Task material.
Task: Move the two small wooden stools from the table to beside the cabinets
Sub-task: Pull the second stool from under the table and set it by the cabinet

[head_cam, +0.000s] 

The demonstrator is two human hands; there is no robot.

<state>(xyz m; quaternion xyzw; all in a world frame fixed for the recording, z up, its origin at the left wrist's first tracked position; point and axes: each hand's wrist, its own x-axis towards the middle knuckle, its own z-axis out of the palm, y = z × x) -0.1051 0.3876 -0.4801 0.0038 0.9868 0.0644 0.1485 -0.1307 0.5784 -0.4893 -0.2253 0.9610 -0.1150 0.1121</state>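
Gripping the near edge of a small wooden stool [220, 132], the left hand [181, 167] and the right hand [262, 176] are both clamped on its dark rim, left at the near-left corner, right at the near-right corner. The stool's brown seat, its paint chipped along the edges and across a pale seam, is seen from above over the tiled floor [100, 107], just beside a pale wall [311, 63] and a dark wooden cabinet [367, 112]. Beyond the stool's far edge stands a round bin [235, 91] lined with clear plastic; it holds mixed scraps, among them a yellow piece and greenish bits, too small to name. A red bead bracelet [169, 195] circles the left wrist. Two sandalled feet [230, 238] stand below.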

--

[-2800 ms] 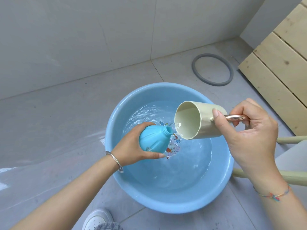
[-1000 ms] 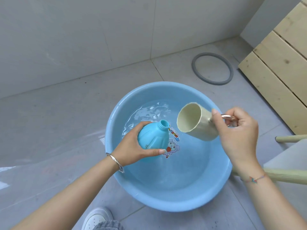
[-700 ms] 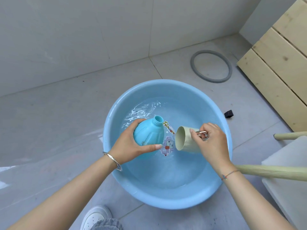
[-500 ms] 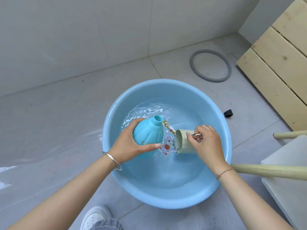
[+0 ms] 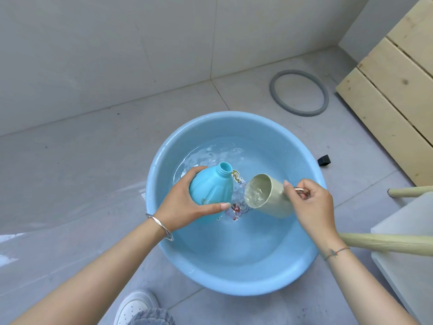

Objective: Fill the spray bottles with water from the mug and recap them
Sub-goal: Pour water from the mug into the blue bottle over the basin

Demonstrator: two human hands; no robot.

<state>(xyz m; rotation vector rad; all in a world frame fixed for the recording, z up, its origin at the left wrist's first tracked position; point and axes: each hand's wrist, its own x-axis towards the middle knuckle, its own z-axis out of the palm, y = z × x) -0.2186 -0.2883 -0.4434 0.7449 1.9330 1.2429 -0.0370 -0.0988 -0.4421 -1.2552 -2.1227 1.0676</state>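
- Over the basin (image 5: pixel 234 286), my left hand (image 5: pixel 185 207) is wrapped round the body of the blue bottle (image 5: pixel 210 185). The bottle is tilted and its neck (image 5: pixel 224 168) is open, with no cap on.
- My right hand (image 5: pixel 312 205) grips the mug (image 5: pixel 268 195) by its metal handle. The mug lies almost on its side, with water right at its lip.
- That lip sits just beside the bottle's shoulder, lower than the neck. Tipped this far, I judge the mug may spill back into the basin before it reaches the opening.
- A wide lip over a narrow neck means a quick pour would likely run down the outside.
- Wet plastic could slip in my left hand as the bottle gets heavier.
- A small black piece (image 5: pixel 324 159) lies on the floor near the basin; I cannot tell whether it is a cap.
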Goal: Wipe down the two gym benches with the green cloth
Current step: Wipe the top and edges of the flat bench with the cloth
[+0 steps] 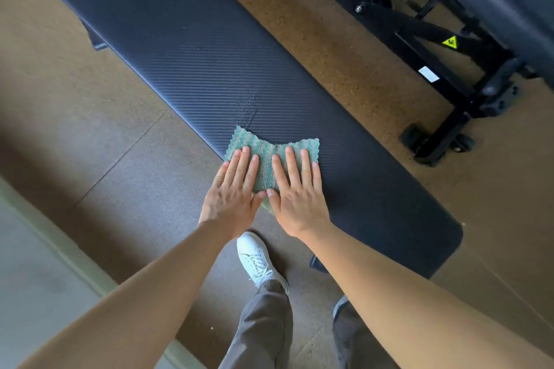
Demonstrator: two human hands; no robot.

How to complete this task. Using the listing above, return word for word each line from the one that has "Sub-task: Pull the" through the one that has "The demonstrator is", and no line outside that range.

Answer to this problem.
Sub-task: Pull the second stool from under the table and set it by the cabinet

[head_cam, +0.000s] 

The demonstrator is two human hands; there is no robot.

This exercise has been completed.